Elsewhere in this category, the GTX 1650 maintained the number one spot it took from the GTX 1060, which had topped the chart since 2018, in November. The Turing card cemented its position with a 0.06% user-share increase.

Moving onto CPUs, January was another one of those months when AMD's share went up. Its processors are now found in 32.84% of participants' machines, close to the all-time high of 33.73% that it reached last summer.

Windows 11 passed the 30% user-share milestone in January. The latest OS sits at 30.33% after Windows 10's users fell by -1.96%. Microsoft last month announced that it would stop directly issuing licenses for Windows 10 on January 31, 2023, so don't be surprised if the popular operating system's share sees a rapid decline going forward.

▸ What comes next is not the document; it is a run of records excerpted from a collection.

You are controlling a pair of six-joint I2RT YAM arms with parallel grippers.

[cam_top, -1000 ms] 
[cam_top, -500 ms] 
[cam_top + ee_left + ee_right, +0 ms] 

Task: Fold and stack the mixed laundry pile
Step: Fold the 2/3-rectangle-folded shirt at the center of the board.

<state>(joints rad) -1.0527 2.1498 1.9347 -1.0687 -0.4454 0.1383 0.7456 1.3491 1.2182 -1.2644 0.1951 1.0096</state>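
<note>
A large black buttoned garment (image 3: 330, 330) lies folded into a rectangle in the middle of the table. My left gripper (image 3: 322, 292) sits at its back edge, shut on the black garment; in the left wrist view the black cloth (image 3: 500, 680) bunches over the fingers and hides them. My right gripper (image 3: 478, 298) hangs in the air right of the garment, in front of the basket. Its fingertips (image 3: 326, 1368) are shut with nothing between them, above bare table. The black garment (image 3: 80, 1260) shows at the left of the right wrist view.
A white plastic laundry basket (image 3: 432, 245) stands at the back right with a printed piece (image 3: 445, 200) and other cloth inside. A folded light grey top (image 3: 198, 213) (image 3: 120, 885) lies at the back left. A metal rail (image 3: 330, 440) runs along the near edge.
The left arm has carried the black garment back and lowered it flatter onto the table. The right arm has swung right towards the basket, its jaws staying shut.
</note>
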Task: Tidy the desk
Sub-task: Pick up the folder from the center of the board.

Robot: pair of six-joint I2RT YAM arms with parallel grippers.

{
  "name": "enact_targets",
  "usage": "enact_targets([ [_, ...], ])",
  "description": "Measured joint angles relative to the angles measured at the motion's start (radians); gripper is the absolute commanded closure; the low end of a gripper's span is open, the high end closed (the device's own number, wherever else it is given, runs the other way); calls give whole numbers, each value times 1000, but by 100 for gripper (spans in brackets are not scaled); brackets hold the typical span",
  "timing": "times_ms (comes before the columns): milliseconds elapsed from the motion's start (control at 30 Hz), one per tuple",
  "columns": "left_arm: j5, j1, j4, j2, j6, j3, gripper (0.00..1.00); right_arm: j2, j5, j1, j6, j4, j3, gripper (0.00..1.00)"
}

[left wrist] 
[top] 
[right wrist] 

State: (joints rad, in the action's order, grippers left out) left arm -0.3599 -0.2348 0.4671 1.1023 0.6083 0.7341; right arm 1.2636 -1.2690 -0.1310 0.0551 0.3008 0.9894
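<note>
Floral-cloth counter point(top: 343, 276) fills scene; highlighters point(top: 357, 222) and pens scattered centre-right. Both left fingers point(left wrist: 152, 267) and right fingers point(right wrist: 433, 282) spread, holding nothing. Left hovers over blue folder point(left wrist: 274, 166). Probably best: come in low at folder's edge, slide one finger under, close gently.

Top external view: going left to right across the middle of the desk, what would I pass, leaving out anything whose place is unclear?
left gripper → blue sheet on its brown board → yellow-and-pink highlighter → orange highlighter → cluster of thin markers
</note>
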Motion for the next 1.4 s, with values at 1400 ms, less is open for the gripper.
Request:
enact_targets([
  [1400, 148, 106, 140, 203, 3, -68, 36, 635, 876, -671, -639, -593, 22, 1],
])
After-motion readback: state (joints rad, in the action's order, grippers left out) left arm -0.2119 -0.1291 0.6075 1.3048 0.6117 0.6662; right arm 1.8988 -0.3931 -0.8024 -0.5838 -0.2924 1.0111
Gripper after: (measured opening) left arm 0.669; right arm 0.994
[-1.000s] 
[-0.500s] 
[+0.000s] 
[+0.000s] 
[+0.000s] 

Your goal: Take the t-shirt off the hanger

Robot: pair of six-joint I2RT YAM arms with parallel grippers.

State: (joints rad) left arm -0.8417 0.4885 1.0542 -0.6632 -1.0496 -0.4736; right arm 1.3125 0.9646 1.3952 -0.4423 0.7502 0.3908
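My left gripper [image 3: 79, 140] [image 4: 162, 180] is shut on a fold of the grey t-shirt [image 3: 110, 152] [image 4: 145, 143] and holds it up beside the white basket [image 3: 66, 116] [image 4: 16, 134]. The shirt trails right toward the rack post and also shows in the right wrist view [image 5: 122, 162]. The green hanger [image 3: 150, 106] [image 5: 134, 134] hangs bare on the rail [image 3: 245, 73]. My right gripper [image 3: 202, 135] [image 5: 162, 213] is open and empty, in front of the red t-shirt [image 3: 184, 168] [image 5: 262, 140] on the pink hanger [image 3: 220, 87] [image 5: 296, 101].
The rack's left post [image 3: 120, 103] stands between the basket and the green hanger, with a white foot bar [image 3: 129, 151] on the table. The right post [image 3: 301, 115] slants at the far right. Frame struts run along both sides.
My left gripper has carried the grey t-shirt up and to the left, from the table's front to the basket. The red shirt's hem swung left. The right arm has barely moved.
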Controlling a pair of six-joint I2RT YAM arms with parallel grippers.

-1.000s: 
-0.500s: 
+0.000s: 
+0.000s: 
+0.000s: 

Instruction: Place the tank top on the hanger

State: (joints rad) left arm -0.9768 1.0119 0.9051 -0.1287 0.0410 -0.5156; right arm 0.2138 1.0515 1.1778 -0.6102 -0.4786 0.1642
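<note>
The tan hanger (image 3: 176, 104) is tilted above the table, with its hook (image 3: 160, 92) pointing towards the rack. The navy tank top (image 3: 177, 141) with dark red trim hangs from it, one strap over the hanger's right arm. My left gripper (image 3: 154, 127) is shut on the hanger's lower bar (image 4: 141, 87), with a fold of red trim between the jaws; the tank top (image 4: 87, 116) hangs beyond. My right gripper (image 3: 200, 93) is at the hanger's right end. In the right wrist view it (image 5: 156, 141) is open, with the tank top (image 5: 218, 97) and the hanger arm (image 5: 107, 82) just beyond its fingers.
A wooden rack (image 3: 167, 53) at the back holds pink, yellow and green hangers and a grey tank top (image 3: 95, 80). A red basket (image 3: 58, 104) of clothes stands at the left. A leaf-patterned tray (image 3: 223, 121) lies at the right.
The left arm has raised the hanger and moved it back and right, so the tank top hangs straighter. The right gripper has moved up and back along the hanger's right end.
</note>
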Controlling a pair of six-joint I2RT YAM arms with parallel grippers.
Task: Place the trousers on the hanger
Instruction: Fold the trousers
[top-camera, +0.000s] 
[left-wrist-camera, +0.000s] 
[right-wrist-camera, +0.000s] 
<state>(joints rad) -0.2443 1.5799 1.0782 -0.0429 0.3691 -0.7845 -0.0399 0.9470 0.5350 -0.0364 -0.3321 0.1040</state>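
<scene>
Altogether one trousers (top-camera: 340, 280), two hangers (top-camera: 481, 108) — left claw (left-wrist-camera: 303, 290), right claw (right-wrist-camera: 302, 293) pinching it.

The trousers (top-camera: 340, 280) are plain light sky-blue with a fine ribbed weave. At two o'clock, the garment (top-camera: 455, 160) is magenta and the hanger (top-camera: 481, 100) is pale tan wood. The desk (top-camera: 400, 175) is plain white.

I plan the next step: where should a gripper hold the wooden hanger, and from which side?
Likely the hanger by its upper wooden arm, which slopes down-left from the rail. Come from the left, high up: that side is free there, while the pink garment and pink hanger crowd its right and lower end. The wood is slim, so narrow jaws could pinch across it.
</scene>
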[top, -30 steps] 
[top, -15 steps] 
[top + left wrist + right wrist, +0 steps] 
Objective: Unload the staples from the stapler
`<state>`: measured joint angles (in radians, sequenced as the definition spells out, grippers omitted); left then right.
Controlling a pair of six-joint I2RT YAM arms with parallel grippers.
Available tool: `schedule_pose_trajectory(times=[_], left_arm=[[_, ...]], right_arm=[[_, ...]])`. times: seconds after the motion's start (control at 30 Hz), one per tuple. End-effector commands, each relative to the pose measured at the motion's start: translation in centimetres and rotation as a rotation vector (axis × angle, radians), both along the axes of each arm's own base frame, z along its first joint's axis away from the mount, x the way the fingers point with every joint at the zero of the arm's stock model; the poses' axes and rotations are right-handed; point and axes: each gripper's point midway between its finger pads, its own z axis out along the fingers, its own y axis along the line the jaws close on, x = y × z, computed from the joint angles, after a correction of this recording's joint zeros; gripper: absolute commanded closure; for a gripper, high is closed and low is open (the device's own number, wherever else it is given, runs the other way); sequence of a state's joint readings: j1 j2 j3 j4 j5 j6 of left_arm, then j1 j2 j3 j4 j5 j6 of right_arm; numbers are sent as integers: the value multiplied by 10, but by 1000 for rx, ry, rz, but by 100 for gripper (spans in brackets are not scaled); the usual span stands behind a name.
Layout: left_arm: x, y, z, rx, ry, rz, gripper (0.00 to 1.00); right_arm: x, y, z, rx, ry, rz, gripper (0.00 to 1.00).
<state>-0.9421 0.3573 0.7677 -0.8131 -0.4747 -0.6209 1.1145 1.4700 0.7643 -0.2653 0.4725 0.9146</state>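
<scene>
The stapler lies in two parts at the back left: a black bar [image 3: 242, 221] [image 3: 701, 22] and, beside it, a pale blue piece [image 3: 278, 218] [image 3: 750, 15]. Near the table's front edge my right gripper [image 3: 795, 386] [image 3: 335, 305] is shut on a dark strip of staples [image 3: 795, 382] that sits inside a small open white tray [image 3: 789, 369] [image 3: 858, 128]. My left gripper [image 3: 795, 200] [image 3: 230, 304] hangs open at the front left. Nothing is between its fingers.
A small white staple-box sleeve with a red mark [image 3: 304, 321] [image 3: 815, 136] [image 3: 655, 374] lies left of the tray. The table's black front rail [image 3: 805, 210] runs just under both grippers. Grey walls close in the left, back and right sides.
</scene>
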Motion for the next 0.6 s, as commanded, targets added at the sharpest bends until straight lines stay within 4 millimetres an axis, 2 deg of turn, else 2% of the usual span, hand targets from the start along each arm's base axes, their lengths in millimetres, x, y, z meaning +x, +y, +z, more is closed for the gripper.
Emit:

Windows 7, meanwhile, is still clinging to life with a 0.11% share.

As for the rest of the survey, 16GB remains the most common amount of system RAM despite a -0.11% decline, most people use a 1920 x 1080 resolution, and the Oculus Quest 2 remains unchallenged as the top VR headset.

Permalink to story.

 
Here we go, AMD fanboys to tell us Radeon is better in three... two...

Anyway good to see the CPU space is competitive, recently needed to spec up some new servers for a client and it seems HPE are now offering AMD Epyc across their whole line up. Bye Bye Intel.
 
Biggest AMD gains:

AMD Radeon(TM) Graphics
AMD Radeon Graphics

Steam survey is still buggy as H***.
 
Meanwhile 4080s are sitting on shelves at stores or warehouses because for the >1% of gamers that purchase the most expensive GPUs, the 4080 is not appealing. And for the rest of us that would really like GPUs to be sub $1000 and still good, the 4080 is a terrible deal at 71% greater costs than its predecessor and only 50ish% better performance. I still can't believe the 4080 price tag and that Nvidia hasn't lowered it by at least $100 yet, though that would still be too expensive, at least it would improve the $ per frame.
 
Anyone who pays more than $350 for a video card is either nuts or needs to give me some of that money they don't know what to do with.
 
Ah! So the most important thing to know about the Steam Survey re: GPUs, the most important part of gaming, when polling the most popular cards to gamers is:

4GB is better than 6

As people ditch their 1060s and grab more 1650s.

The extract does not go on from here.